Troubleshooting I’ve done so far:
- Unplugged computer and held down power button to clear voltage
- Reseated RAM sticks
- Attempted to reflash BIOS (did not register USB)
- Tested voltages of 24 and 12 pin PSU mobo connectors with a multimeter
- Replaced the mobo completely and replugged PSU cables
- Attempted boot with CPU uninstalled, still did not post
- Attempted boot with each RAM stick in DIMM A1 to see if it was a bad RAM stick in new mobo
- Boot with monitor plugged into mobo vice the GPU
I’m pretty much at a loss with where to go here. I’ve followed a lot of troubleshooting guides and I keep hitting dead ends. I thought for sure it would be the mobo, but the new one is also not talking to the peripherals. I really do not want to replace every component 1x1 until it works but that’s maybe where I’m at right now, any help is appreciated to turn my light-up box back into a computer!
Current build:
- CPU: Ryzen 3600XT
- GPU: Sapphire Pulse RX 5700 XT
- Memory: 4x Ballistix 8gb DDR4 3600
- Mobo: MSI B550 Mag Mortar MAX Wifi
- PSU: EVGA 850 G5
- Storage: Boot Drive is an M.2 NVMe Inland Premium 1Tb
T H A N K S !
Bit of a doozy… I’m not sure what to suggest, but how did you try reflashing the BIOS if your monitors were on but not displaying anything lol? Maybe I just misunderstood.

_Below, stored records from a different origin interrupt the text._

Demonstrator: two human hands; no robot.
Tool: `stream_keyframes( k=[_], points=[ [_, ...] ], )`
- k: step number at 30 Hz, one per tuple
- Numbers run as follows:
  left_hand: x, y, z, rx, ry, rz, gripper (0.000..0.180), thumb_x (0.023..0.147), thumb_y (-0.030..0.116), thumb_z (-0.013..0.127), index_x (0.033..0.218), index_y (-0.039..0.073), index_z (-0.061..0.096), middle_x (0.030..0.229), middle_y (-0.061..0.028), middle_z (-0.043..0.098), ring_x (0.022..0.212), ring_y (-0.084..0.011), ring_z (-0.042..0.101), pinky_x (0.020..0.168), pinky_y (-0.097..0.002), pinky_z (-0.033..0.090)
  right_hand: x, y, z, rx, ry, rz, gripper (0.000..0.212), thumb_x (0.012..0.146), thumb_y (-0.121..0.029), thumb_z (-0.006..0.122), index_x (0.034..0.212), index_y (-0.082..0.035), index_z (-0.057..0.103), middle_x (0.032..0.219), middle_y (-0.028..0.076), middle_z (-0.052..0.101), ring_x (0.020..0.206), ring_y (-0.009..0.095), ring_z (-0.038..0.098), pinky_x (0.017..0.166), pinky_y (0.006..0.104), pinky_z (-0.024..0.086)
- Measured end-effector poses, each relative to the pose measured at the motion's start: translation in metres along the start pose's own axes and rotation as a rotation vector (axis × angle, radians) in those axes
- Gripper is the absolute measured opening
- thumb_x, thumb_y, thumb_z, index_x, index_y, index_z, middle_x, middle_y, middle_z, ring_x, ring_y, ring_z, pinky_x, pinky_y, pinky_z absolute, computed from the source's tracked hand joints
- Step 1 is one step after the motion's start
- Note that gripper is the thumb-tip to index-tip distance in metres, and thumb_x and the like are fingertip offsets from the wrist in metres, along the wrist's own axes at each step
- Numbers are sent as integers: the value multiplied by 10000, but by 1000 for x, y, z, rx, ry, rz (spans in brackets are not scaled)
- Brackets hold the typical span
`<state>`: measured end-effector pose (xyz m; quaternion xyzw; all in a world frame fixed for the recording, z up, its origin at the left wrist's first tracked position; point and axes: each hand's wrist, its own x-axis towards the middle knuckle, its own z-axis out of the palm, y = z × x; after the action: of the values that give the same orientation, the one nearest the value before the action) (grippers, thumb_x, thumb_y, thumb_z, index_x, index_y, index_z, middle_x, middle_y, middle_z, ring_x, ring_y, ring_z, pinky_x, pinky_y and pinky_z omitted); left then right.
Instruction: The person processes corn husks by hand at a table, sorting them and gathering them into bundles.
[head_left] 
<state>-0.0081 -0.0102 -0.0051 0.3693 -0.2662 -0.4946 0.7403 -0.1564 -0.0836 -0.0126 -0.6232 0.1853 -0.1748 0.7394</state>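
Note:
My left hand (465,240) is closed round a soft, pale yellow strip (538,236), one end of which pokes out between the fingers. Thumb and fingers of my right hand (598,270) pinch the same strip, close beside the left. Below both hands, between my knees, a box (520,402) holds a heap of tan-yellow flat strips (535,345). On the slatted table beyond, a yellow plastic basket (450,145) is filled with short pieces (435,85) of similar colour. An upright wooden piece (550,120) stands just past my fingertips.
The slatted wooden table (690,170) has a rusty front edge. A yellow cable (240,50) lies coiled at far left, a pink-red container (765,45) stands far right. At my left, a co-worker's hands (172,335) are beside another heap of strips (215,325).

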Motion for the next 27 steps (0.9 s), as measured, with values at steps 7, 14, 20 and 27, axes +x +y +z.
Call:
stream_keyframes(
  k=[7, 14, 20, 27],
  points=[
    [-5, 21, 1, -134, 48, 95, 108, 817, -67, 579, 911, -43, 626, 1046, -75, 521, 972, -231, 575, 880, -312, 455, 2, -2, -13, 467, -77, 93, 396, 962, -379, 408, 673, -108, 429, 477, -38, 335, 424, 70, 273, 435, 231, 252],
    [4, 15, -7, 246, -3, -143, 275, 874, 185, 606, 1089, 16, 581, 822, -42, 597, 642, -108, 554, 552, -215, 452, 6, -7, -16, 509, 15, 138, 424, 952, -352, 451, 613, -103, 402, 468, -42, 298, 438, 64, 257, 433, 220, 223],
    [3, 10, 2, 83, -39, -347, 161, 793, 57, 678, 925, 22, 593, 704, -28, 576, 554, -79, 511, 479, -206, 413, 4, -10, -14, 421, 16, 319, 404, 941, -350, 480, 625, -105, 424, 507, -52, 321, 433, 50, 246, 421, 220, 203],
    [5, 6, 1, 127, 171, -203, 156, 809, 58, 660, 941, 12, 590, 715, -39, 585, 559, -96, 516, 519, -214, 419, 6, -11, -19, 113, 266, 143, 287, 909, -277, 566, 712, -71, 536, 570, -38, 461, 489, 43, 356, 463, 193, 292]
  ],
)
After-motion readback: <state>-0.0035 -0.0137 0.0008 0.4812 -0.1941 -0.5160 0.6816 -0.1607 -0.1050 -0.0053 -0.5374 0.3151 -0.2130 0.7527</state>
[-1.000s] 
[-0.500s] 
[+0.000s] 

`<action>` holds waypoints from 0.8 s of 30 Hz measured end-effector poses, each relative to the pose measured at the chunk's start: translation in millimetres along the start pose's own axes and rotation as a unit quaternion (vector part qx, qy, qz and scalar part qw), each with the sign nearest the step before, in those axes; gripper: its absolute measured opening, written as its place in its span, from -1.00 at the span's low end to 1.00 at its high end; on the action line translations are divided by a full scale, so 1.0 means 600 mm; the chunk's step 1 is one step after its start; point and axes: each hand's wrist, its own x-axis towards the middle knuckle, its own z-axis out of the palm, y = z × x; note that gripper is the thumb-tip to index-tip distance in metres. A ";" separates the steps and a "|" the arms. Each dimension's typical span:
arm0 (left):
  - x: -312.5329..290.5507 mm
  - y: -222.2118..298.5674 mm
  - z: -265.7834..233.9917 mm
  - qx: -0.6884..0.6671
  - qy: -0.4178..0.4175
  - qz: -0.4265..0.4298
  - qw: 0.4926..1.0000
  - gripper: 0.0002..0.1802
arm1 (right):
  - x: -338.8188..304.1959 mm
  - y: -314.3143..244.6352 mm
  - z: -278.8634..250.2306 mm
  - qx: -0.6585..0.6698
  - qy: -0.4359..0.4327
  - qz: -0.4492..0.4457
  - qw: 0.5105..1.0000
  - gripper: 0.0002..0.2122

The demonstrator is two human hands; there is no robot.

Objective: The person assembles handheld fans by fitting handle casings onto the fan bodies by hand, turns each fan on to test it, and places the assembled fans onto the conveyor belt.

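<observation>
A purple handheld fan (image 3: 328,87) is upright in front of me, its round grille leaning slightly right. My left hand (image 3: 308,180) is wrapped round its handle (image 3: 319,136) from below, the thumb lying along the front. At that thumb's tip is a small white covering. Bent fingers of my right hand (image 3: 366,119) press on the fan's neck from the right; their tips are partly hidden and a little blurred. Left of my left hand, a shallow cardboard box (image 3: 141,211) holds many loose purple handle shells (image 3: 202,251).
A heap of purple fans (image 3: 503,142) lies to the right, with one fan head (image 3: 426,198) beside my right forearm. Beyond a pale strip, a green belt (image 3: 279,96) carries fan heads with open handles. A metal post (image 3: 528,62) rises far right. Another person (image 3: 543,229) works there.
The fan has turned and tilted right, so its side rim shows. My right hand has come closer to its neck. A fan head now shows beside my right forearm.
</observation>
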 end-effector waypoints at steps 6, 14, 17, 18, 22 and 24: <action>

This seems like something you should go to a technician IRL about, considering how much testing and tinkering you’ve tried with no results
RESOLVED Keeping up in case someone else has similar issues with their peripherals. Computer booted perfectly after replacing the CPU. Initially replaced the mobo as part of troubleshooting, so I can’t isolate that it was just the CPU that was bad. Also, learned that you cannot access BIOS unless you have a working CPU installed to process the software built into the mobo. Lastly, buying a single stick of cheap RAM was a great way to verify my 4 sticks of RAM weren’t the issue. A stick of truth, if you will.